According to a 2015 report on residential networking from the Association for College & University Technology Advancement, more than three out of five schools now provide wireless for 81 to 100 percent of their campuses. Some 465 institutions completed the survey, which targets all higher education institutions in the United States with on-campus residential housing. The report also found that outsourcing grew to 38 percent (from 22 percent in 2013), and noted that outsourcing can trim costs and provide a better value. The report also found that funding increased from 38 percent in 2014 to 54 percent in 2015.

Funding for the UCI project came from the campus Student Housing department. The campus is 50 years old this year, and Student Housing has a major maintenance fund to upgrade and repair the aging infrastructure. "This project cost about $3 million," Ansel said, "including equipment, installation, wiring, professional services, fees, tax, shipping, storage, etc. This was over a period of a year-and-a-half."

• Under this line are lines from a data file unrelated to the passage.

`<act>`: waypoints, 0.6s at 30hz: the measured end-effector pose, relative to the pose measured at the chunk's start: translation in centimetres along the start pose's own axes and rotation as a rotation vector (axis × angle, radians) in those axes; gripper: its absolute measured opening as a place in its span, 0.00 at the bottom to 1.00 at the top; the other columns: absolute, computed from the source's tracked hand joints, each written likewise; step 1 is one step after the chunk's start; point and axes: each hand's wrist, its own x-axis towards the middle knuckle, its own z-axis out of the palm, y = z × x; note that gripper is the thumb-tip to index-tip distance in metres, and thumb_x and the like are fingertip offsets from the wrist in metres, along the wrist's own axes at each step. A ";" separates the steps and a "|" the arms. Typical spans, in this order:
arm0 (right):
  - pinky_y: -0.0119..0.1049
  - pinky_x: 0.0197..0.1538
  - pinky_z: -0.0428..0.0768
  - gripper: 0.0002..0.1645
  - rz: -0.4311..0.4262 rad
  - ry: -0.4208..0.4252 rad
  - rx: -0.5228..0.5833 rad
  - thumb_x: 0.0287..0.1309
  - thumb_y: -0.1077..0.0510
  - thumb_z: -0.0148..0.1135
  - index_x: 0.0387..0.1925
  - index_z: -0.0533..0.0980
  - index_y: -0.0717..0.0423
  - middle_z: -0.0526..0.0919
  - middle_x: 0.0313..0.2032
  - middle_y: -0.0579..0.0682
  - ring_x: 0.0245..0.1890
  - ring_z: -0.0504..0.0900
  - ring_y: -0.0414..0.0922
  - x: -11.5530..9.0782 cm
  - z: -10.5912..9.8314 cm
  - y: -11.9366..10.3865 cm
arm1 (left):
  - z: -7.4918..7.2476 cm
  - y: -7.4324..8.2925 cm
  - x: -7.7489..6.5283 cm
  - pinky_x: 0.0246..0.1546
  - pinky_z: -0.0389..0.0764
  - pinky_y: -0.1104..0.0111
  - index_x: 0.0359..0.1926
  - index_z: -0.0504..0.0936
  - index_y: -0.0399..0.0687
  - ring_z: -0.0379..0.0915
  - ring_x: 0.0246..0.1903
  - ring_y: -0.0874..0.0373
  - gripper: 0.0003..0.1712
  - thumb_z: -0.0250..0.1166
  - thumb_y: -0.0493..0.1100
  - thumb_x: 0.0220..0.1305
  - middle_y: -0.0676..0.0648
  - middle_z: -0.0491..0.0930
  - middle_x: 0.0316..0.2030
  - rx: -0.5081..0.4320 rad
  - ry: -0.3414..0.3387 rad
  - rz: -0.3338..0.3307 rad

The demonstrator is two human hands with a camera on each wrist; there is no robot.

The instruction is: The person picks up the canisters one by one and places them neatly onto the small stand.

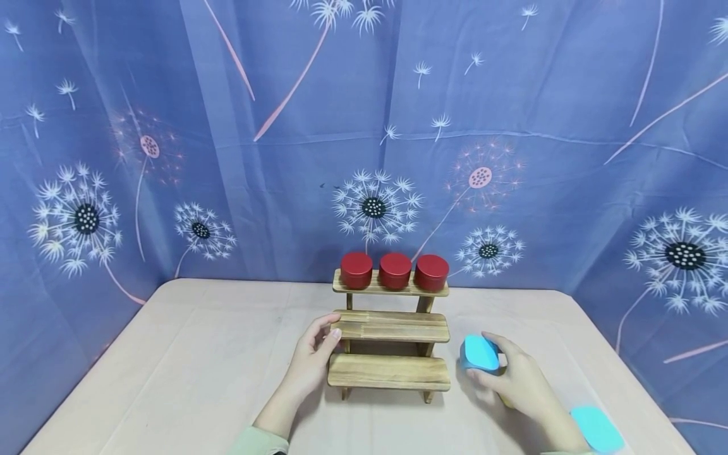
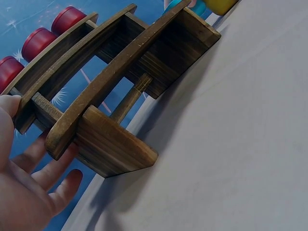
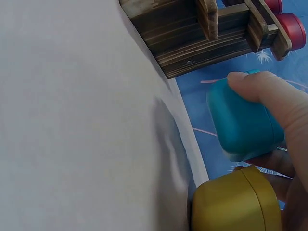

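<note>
While the left hand gripped the wooden shelf, the right hand pinched a blue container just right of it.

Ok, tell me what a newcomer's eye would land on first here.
Most likely the three round red containers, lined up along the top tier of the wooden stand. Next comes the bright blue container in the person's right hand, just to the right of the stand. Behind it all, the blue curtain with its big white dandelions fills the background.
</note>
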 end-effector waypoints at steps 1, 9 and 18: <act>0.53 0.47 0.78 0.47 -0.001 0.003 0.001 0.43 0.42 0.73 0.60 0.68 0.62 0.78 0.52 0.64 0.47 0.80 0.58 0.0 0.0 -0.1 | 0.0 0.0 0.0 0.46 0.78 0.66 0.58 0.72 0.46 0.77 0.36 0.59 0.19 0.56 0.41 0.68 0.40 0.77 0.42 0.000 -0.001 0.000; 0.53 0.46 0.78 0.47 0.006 0.021 0.012 0.43 0.42 0.74 0.61 0.67 0.60 0.78 0.51 0.64 0.48 0.79 0.58 0.0 0.0 -0.3 | 0.0 0.1 0.0 0.46 0.77 0.67 0.59 0.72 0.47 0.77 0.37 0.59 0.19 0.56 0.43 0.68 0.41 0.77 0.41 0.022 0.007 0.003; 0.51 0.45 0.77 0.46 -0.006 0.047 0.025 0.42 0.43 0.75 0.60 0.68 0.58 0.81 0.48 0.61 0.47 0.80 0.55 -0.1 -0.1 -0.4 | 0.0 0.0 0.0 0.47 0.77 0.67 0.59 0.72 0.46 0.77 0.37 0.59 0.19 0.56 0.43 0.68 0.40 0.77 0.42 0.022 0.004 0.005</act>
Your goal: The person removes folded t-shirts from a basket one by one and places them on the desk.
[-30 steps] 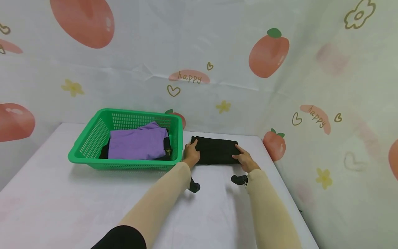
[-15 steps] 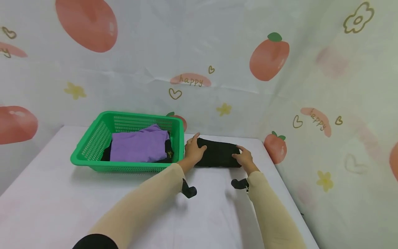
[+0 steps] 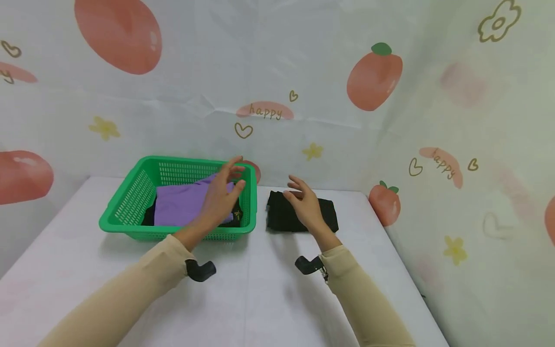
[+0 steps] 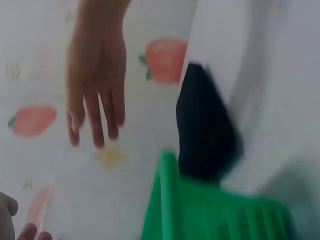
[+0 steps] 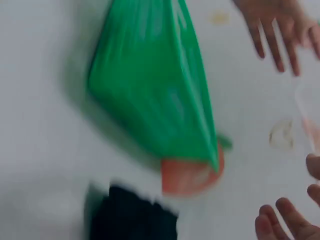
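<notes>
A folded black cloth (image 3: 282,214) lies on the white table to the right of a green plastic basket (image 3: 117,212). Inside the basket rests a folded purple garment (image 3: 178,205) on top of black fabric. My left hand (image 3: 218,197) is raised over the basket's right part, fingers spread and holding nothing. My right hand (image 3: 307,205) hovers above the black cloth with relaxed fingers and holds nothing. The left wrist view has the right hand (image 4: 97,85) in the air, apart from the black cloth (image 4: 202,125). Both wrist views are blurred.
The table (image 3: 260,299) meets a printed backdrop (image 3: 321,72) at its back and right edges. A black wrist mount (image 3: 200,271) sticks out from the left sleeve, and another mount (image 3: 309,265) from the right one.
Both hands have let go of the black cloth and lifted. The left hand moved left over the basket; the right hand moved left and up. The cloth stays beside the basket.
</notes>
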Action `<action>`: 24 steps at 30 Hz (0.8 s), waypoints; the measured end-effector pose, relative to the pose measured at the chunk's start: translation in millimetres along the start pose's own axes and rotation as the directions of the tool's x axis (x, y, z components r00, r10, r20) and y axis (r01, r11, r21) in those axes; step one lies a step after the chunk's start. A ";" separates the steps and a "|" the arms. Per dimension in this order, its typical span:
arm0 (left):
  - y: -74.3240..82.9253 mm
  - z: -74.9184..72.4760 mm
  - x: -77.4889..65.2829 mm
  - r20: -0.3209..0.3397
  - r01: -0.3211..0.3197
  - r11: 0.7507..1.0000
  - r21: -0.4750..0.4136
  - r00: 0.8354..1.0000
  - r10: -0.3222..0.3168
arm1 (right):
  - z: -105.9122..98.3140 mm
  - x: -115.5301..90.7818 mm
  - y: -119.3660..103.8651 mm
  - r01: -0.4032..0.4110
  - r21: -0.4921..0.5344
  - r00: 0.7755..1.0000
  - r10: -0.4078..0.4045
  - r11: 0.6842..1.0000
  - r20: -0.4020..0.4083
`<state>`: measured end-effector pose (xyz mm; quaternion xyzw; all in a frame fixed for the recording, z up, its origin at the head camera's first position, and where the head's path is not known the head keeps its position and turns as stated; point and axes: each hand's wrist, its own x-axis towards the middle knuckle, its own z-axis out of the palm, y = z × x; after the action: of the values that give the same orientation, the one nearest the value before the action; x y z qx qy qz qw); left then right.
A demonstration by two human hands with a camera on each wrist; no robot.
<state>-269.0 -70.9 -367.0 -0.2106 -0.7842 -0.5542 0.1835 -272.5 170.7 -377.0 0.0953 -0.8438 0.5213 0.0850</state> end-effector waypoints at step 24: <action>-100.0 -159.3 -18.6 0.211 0.468 0.791 0.394 0.791 -0.574 | 144.8 34.2 -53.4 -0.383 0.120 0.871 0.315 0.916 0.378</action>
<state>-298.0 -253.8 -405.2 -0.0371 -0.9099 -0.4061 -0.0764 -298.6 15.1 -386.6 0.0395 -0.7945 0.5810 -0.1722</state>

Because UCI "got on the bandwagon" later than some schools, it has the benefit of the latest WiFi advancements — and as a result Ansel expects that the university will save money in the long run. "Our upgrade will support wireless for some time. We're free and clear for years to come." UCI's next project is to upgrade the equipment for its wired network. "We're already funded for this project," Ansel explained. "This upgrade goes hand-in-hand with the wireless network."

Ansel's advice for other colleges considering a wireless upgrade is to carefully consider your network operations, facilities management and purchasing. "All of these issues are involved, and all can slow things down. Last year we planned to do a lot of work over the summer, but didn't consider that the campus would not be closed. We had to work around students, conferences and other scheduled events." UCI hosted athletes for the Special Olympics event in Los Angeles last summer, he noted, which limited the IT team's access for wiring, for example.

"Take advantage of professional services that are offered," Ansel added. "CDW-G was very efficient at providing project management and the technical support we needed to augment the resources we had on campus. It was an excellent partnership."

"Most importantly," Ansel concluded, "listen to your students. They'll tell you what services they need, the latest trends, and whatever other services they desire."